Nada más implacable para mi que el juicio de valor propio aplicado casi descarnadamente. Esto no significa 24 horas de estar machacándome, ocurre algo peor. Surge en los momentos más extraños, de esos en que no pensar es absolutamente necesario.


Por ejemplo, hoy caminando. Avanzo con los pies pero mis pensamientos no avanzan, detenidos por el autojuzgamiento. Es un poco torturante pero no me va a matar. Además si lo expreso es porque reconozco la cuestión y la puedo identificar como dañina. Criticar (me) por cuestiones ya pasadas tiene el poder de no hacer crecer en confianza cualquier acción futura. Las cosas deberían aprenderse a evitar más que a sobrellevar. A veces uno termina cargado con mochilas que toma de otros. Me pasa bastante seguido aunque no me pongo en víctima, algo haré para que me comporte de esa manera.


Y algo también debo dejar ver en el otro. Muchas personas (rindo honores a la primera que me lo expresó, Virginia) dicen que mi problema es que cuando doy lo que tengo lo hago en una dosis mayor a lo que la otra persona espera. Y que al sentir que la respuesta no es acorde a lo que uno dio, se me vuelve frustración.


Cuando leí y razoné la frase dije "bueno el real problema es entonces la solidaridad a corazón abierto" por llamarlo de algún modo. El brindarme cuando el otro lo pida e incluso cuando no lo pida. La solución es muy sencilla: acoto mi amabilidad y disposición y listo.


Debo decir que morí en intentos. Es algo asi como retirarse cuando uno está en una sala llena de gente esperando que no se note. Pero ver si alguien, a la vez, lo nota. Aquellos que lo notan contarán con la aprobación y los otros son desde ese momento gente de la que dudaré. Pero como dije, la idea no resulta conmigo. Siempre voy a dar por quien lo creo mucho más de lo que tengo. Y eso siempre es exponerse.


Volvemos a la situación inicial. Iba hoy caminando y me empecé a cuestionar ciertas acciones presentes. Que hago sin pensar ni esperar respuestas pero que indefectiblemente me las critico. Y cuando no recibo lo que a veces siento que es justo, mis críticas y eso completan un círculo perfecto. Y cruel.

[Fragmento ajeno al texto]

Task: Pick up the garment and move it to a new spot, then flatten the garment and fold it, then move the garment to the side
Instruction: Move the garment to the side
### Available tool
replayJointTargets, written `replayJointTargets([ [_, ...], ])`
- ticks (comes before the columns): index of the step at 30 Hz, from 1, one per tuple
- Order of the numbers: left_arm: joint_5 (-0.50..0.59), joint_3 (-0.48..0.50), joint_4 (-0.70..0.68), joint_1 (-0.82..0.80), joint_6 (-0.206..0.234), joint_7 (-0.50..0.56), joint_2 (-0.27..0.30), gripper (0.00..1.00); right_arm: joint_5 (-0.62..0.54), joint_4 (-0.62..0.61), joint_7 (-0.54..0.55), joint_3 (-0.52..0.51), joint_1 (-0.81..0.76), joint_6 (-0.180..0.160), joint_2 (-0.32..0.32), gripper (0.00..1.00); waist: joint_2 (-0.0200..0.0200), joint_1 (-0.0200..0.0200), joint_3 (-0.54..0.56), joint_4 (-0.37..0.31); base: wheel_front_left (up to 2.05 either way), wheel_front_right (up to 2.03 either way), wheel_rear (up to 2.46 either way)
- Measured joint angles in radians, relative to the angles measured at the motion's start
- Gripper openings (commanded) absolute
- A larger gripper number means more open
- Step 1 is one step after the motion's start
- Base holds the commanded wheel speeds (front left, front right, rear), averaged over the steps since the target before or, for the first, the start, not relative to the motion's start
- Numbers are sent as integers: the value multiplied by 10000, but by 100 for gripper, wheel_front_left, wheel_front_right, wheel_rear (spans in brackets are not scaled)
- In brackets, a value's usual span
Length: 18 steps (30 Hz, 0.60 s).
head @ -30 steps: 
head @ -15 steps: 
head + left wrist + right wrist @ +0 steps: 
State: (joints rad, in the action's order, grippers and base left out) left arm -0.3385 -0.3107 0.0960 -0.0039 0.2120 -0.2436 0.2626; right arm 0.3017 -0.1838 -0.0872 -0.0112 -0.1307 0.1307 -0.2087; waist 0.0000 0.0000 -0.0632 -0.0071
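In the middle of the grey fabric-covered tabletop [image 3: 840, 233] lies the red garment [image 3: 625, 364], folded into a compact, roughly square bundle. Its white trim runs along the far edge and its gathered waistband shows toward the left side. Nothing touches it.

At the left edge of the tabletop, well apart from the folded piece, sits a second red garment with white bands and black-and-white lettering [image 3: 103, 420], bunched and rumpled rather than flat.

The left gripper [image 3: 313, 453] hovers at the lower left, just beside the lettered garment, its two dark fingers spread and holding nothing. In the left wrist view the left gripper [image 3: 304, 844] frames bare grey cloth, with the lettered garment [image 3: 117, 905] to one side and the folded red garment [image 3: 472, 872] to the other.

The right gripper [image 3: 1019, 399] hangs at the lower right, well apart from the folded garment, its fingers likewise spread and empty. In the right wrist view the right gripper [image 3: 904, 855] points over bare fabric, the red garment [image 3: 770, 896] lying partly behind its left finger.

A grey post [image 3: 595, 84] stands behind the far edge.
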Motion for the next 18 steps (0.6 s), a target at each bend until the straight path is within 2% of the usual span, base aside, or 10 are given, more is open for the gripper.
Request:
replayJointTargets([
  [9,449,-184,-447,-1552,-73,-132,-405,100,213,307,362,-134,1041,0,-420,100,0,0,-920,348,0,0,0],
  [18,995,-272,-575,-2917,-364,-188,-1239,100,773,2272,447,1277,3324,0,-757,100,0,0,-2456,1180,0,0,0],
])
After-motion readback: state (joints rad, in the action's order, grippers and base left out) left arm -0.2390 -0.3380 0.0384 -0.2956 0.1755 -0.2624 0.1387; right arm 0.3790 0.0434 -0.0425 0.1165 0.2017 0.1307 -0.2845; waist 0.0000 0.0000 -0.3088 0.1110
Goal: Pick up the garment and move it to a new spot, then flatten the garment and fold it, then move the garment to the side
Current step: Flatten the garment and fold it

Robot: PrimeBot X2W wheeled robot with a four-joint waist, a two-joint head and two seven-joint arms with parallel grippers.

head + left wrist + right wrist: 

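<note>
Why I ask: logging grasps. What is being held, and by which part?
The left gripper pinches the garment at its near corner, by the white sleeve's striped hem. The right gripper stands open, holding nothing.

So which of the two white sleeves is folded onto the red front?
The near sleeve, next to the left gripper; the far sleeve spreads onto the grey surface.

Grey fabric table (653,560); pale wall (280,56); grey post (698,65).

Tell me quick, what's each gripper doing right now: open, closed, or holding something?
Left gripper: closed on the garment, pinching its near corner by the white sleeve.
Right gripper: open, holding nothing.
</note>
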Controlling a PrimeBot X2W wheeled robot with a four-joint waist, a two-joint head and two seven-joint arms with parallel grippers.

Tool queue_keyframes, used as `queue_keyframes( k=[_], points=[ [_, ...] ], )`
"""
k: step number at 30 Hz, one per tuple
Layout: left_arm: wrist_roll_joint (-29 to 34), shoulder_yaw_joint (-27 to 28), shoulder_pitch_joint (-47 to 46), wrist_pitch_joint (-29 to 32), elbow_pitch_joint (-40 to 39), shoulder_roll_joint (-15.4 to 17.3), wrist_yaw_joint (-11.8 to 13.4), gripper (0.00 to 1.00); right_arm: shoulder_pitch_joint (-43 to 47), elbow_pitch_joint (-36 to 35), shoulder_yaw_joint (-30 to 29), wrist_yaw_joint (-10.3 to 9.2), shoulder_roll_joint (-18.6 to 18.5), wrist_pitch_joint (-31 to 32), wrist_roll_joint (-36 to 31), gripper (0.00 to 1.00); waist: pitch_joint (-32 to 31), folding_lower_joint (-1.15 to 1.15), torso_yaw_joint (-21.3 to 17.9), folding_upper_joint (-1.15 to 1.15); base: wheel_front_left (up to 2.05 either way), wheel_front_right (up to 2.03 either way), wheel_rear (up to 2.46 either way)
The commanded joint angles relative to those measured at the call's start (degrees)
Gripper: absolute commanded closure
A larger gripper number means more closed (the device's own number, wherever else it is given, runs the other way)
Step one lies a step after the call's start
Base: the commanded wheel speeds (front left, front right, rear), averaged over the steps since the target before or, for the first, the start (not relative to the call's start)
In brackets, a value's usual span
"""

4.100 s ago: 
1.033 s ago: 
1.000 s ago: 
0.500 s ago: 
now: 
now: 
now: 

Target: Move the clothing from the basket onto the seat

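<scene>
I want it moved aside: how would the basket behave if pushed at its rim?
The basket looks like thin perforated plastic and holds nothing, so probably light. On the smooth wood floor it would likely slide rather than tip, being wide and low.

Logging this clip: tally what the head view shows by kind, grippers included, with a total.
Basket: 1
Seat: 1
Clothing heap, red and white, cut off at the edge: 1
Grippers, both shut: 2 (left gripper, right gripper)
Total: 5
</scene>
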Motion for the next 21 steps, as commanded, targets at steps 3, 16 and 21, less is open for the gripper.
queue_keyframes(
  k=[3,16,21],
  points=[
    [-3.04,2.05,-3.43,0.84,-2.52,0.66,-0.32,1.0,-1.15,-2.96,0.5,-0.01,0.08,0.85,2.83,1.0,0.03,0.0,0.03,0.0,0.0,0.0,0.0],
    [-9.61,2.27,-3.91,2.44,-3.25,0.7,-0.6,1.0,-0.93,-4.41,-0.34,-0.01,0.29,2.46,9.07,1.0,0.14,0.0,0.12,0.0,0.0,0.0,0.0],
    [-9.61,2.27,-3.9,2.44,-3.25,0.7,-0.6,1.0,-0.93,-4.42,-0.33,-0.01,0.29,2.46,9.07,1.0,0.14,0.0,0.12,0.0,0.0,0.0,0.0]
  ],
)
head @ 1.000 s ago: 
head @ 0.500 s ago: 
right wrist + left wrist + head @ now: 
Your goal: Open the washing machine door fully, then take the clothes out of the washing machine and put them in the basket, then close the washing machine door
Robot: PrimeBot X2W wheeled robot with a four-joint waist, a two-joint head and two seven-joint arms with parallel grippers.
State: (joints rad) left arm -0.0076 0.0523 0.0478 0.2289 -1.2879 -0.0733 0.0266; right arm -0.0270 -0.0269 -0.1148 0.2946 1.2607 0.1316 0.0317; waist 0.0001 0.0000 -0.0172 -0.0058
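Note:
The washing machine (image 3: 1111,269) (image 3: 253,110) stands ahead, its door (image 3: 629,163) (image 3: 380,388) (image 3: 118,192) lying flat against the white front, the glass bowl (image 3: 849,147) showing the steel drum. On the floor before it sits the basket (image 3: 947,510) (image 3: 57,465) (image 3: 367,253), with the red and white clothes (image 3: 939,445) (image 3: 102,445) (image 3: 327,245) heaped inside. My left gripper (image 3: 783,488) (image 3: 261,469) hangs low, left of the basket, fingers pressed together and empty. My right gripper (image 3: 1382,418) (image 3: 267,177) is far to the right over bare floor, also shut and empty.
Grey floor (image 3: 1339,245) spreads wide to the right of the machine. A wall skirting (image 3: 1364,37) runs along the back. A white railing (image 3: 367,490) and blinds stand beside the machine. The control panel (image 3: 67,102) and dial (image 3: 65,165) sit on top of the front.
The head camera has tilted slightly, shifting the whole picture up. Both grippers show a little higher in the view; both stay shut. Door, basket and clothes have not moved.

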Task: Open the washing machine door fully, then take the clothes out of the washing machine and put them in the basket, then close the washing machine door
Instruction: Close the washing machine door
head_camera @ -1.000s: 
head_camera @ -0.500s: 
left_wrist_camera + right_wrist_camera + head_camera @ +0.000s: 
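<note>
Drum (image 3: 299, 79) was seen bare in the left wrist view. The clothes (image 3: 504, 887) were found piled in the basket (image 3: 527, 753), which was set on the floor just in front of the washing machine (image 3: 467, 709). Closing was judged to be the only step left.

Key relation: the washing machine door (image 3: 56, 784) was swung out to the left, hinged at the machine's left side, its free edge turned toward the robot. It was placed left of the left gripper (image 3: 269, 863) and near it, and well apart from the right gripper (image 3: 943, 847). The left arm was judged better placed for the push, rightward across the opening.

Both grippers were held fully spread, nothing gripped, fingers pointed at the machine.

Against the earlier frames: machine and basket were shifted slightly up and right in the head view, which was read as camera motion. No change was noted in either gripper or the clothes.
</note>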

Cuando me ocurren estas cosas me llamo a silencio para poder tranquilizar a los fantasmas vestidos de inseguridad. Una mujer a la que yo quise mucho y el tiempo se encargó de alejar, decía que la soledad yo la peleaba discutiendo conmigo mismo, si vale la redundancia para que se entienda. No le falta verdad a la frase. Creo que la soledad es algo que uno aleja no combatiéndola sino dándole ocupación. Mental y física. Quizás ocupé la mente muchos años sin salir ni siquiera de una habitación. De dos años a esta parte traté de equiparar ambas cosas, mente y cuerpo. E hice cosas por mi y no sólo por los otros. Expandí mi idea unidireccional de las cosas, dejando que sucedan, lo que le dio algo a mi vida que nunca tuvo demasiado: sorpresa. Y tuve de las buenas y de las malas, pero he crecido.


Puede que no sea el más indicado para hablar de mi. Como lector, todo lo escrito me parecería una catarata poco clara de problemas arrastrados. Como fuera, todo está en movimiento y en movimiento crecemos. Aun a mi edad.

Y aunque, seguramente, esto también me lo cuestione.